━━ Available data ━━

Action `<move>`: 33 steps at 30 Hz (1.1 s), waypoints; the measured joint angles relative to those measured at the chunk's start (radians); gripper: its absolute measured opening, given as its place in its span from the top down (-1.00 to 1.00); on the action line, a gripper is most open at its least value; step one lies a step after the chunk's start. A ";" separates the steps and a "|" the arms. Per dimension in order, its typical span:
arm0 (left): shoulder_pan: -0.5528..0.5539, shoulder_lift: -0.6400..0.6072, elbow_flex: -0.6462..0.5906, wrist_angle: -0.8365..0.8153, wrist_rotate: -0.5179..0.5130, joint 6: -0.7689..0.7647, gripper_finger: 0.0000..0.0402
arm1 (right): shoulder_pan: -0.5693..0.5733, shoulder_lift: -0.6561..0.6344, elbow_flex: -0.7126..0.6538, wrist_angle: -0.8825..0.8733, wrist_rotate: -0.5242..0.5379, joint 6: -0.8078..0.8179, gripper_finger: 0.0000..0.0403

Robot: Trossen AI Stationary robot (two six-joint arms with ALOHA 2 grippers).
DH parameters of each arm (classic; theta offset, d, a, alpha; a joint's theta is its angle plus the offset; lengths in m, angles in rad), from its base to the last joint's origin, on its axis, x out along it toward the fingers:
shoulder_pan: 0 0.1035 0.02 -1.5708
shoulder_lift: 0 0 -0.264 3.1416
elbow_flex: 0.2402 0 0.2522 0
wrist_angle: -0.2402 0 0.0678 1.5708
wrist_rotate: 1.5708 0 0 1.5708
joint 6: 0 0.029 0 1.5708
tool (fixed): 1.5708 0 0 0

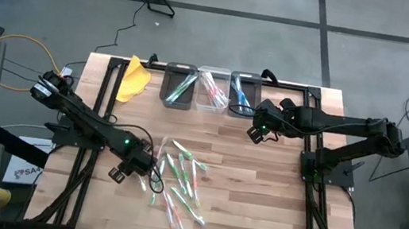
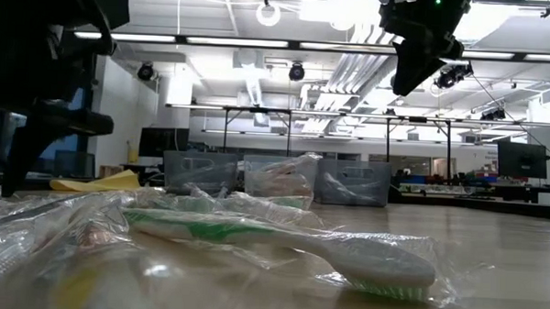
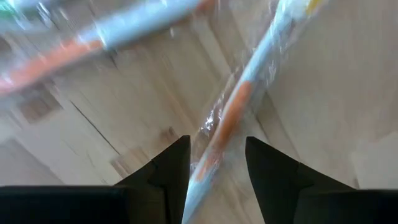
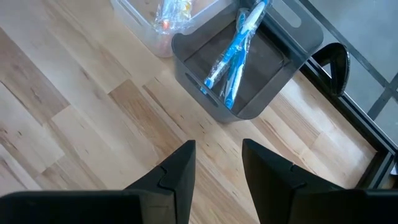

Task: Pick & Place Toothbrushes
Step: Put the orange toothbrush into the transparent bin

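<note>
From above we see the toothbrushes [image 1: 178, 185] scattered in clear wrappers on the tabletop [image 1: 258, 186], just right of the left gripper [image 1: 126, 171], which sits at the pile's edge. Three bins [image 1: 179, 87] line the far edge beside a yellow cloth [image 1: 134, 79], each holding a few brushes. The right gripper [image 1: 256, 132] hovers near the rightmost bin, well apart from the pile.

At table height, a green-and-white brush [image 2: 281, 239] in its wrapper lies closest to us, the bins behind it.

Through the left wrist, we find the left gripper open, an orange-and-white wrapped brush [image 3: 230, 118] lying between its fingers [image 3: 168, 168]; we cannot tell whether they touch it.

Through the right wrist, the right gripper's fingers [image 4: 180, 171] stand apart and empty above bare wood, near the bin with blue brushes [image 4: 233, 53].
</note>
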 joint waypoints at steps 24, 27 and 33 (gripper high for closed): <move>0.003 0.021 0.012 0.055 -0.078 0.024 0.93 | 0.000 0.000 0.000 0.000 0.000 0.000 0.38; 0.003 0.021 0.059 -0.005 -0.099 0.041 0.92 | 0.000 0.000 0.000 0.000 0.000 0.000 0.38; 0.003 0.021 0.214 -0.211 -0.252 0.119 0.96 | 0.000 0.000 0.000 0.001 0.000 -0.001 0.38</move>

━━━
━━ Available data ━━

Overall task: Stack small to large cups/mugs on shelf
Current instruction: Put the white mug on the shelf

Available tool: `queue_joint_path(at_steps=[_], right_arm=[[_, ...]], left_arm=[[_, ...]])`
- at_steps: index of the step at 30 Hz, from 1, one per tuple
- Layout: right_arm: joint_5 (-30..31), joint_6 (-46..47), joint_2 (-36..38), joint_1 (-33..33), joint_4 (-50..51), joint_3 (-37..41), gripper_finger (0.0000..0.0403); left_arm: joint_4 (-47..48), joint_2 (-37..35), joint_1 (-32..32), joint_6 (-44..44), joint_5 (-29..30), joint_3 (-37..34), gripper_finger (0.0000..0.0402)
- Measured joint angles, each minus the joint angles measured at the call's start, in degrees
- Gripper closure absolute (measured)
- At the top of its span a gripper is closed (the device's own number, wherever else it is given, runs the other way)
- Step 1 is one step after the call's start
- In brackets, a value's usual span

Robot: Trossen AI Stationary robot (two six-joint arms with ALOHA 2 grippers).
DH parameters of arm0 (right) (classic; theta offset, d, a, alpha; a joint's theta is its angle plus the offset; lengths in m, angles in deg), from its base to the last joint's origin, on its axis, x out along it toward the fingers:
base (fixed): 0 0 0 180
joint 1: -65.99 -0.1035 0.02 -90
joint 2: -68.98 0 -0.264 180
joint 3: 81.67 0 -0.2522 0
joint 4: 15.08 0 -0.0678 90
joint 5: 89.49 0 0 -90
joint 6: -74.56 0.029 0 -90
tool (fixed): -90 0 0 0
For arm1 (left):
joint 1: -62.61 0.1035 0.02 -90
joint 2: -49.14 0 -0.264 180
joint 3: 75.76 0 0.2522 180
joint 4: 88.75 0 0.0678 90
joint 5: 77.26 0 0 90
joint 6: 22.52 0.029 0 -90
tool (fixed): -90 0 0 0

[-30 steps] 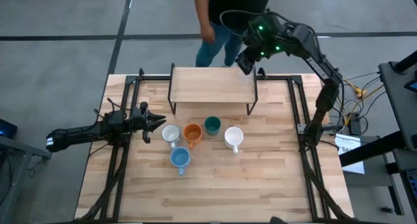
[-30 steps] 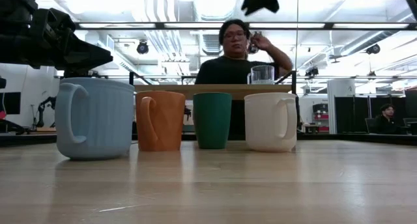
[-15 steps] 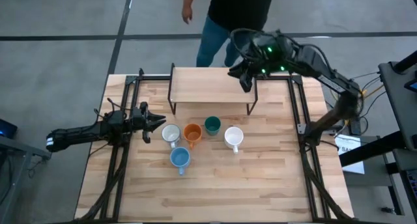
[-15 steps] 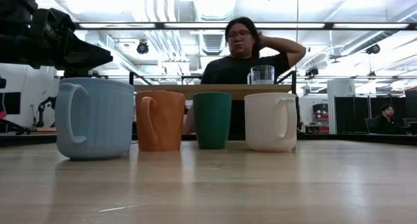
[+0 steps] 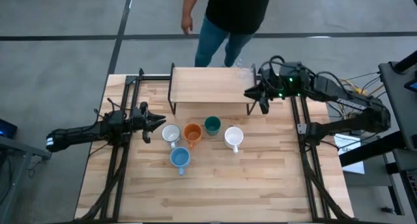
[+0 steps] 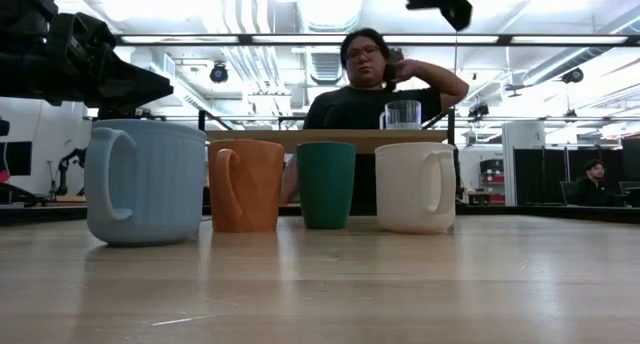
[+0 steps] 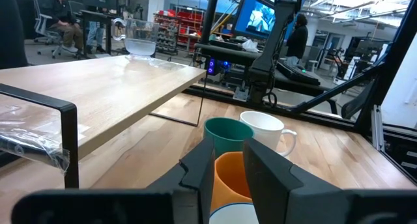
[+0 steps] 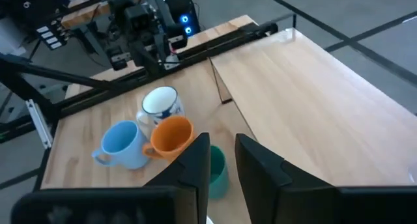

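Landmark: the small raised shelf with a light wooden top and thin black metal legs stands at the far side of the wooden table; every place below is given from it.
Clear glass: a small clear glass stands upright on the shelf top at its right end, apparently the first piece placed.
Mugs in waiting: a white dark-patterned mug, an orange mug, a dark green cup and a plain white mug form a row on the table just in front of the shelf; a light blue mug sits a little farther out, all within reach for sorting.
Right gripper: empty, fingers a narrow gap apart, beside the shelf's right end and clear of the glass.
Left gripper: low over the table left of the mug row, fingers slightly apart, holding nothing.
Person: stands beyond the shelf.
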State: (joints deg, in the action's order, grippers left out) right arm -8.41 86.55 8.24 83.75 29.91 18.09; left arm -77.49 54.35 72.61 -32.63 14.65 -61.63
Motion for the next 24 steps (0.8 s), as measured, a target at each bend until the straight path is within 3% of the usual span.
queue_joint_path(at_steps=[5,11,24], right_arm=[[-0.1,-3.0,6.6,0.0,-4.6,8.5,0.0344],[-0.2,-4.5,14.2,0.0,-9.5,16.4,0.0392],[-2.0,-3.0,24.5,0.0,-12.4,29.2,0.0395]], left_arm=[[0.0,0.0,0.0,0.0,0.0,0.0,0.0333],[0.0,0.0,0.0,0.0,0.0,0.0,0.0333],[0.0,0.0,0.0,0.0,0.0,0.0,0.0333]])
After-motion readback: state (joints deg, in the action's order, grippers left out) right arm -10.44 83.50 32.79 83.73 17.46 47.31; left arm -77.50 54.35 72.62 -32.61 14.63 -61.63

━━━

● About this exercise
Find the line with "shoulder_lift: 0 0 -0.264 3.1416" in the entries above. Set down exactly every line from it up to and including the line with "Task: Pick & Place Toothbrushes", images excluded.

● Result
shoulder_lift: 0 0 -0.264 3.1416
elbow_flex: 0.2402 0 0.2522 0
wrist_angle: -0.2402 0 0.0678 1.5708
wrist_rotate: 1.5708 0 0 1.5708
joint 6: 0 0.029 0 1.5708
tool (fixed): 1.5708 0 0 0


Task: Pick & Place Toothbrushes

This brings the exercise to completion.